Text categorization is an effective activity that can be accomplished using a variety of classification algorithms. In machine learning, the classifier is built by learning the features of categories from a set of preset training data. Similarly, deep learning offers enormous benefits for text classification since they execute highly accurately with lower-level engineering and processing. This paper employs machine and deep learning techniques to classify textual data. Textual data contains much useless information that must be pre-processed. We clean the data, impute missing values, and eliminate the repeated columns. Next, we employ machine learning algorithms: logistic regression, random forest, K-nearest neighbors (KNN), and deep learning algorithms: long short-term memory (LSTM), artificial neural network (ANN), and gated recurrent unit (GRU) for classification. Results reveal that LSTM achieves 92% accuracy outperforming all other model and baseline studies.

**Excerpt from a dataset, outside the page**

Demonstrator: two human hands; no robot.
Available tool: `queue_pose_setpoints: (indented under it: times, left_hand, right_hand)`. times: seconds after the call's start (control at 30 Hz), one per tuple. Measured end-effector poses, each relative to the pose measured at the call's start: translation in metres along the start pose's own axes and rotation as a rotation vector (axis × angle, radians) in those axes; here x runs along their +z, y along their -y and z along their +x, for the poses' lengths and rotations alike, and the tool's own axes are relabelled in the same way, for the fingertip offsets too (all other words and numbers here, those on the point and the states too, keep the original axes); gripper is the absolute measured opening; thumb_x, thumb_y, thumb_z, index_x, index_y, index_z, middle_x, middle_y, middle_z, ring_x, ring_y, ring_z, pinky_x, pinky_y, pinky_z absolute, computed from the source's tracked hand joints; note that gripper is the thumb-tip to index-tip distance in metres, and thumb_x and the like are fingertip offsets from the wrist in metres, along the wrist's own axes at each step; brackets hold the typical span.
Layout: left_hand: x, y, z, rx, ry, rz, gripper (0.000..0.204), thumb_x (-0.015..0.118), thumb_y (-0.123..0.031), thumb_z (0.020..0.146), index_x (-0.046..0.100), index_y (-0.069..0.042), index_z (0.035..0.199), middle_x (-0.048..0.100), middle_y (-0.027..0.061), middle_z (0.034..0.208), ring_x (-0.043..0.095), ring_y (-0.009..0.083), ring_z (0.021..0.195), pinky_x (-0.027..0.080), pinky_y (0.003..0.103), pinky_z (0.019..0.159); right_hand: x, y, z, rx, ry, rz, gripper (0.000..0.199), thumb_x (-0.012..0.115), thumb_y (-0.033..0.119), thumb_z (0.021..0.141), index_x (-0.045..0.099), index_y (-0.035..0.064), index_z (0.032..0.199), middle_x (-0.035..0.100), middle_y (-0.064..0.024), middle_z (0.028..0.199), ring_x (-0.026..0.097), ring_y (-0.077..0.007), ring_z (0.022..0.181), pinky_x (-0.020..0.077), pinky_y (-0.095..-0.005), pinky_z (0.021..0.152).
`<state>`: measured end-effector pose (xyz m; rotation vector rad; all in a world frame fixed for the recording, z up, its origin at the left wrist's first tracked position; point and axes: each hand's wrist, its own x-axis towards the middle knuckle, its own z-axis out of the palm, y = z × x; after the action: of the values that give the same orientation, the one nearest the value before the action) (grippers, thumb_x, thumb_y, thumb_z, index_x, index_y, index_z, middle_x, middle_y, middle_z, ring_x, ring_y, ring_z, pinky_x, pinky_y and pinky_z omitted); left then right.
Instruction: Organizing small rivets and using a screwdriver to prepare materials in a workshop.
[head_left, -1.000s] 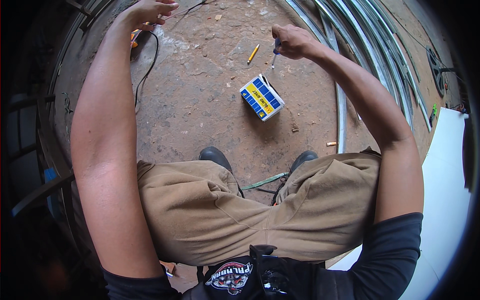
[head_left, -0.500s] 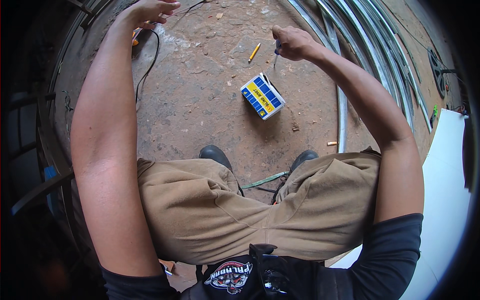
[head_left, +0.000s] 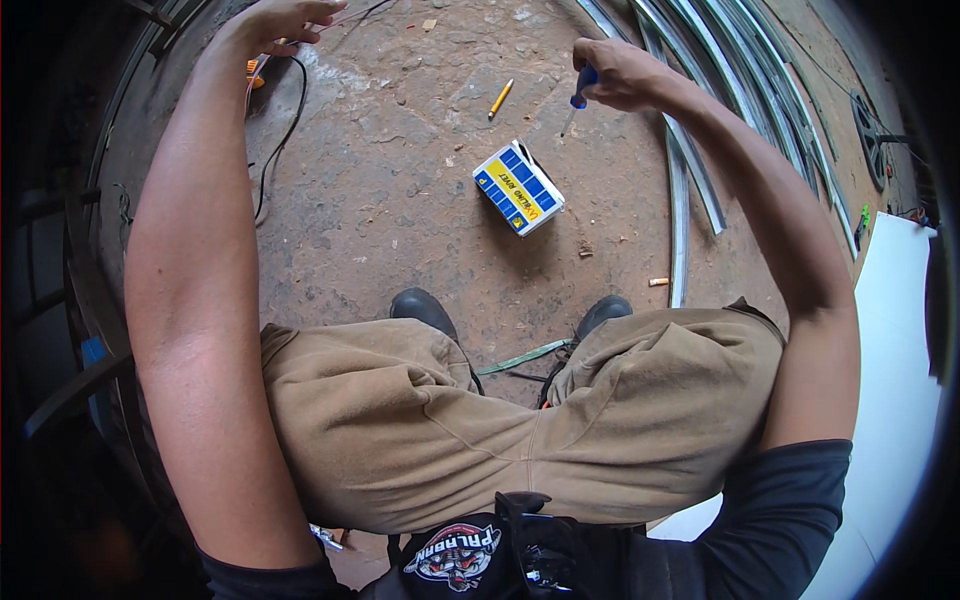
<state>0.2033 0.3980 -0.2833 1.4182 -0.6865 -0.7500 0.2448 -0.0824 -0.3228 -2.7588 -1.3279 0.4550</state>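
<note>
Screwdriver [head_left: 578, 101] — in right hand [head_left: 622, 75] (left hand [head_left: 290, 22] apart).

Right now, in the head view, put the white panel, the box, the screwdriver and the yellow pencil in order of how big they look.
1. White panel
2. Box
3. Screwdriver, partly covered by the right hand
4. Yellow pencil

From the person's head, the left of two side-by-side fisheye cameras looks steeply down over lap [head_left: 520, 440] and forearms [head_left: 200, 180] at close range, toward the floor [head_left: 370, 180] and outstretched hands [head_left: 622, 75] near the upper edge.
</note>
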Motion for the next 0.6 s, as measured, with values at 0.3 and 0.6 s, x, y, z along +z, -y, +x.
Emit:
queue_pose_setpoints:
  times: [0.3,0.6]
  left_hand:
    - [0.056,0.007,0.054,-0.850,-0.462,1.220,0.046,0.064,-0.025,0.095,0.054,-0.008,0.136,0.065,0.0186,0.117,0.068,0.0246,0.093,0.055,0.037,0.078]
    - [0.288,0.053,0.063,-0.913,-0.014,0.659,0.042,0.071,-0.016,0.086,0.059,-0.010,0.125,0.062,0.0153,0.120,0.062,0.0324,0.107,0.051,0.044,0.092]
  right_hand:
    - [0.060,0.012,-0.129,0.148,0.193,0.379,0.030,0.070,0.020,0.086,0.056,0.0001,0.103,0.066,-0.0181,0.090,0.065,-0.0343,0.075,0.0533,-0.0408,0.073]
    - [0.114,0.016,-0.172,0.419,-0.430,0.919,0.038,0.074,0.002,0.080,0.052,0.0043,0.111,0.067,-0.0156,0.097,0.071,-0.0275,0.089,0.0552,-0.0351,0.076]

Dr. David Lowemann, M.Sc, Ph.D., is a co-founder of the Institute for the Future of Human Potential, where he leads the charge in pioneering Self-Enhancement Science for the Success of Society. With a keen interest in exploring the untapped potential of the human mind, Dr. Lowemann has dedicated his career to pushing the boundaries of human capabilities and understanding.
Armed with a Master of Science degree and a Ph.D. in his field, Dr. Lowemann has consistently been at the forefront of research and innovation, delving into ways to optimize human performance, cognition, and overall well-being. His work at the Institute revolves around a profound commitment to harnessing cutting-edge science and technology to help individuals lead more fulfilling and intelligent lives.
Dr. Lowemann’s influence extends to the educational platform BetterSmarter.me, where he shares his insights, findings, and personal development strategies with a broader audience. His ongoing mission is shaping the way we perceive and leverage the vast capacities of the human mind, offering invaluable contributions to society’s overall success and collective well-being.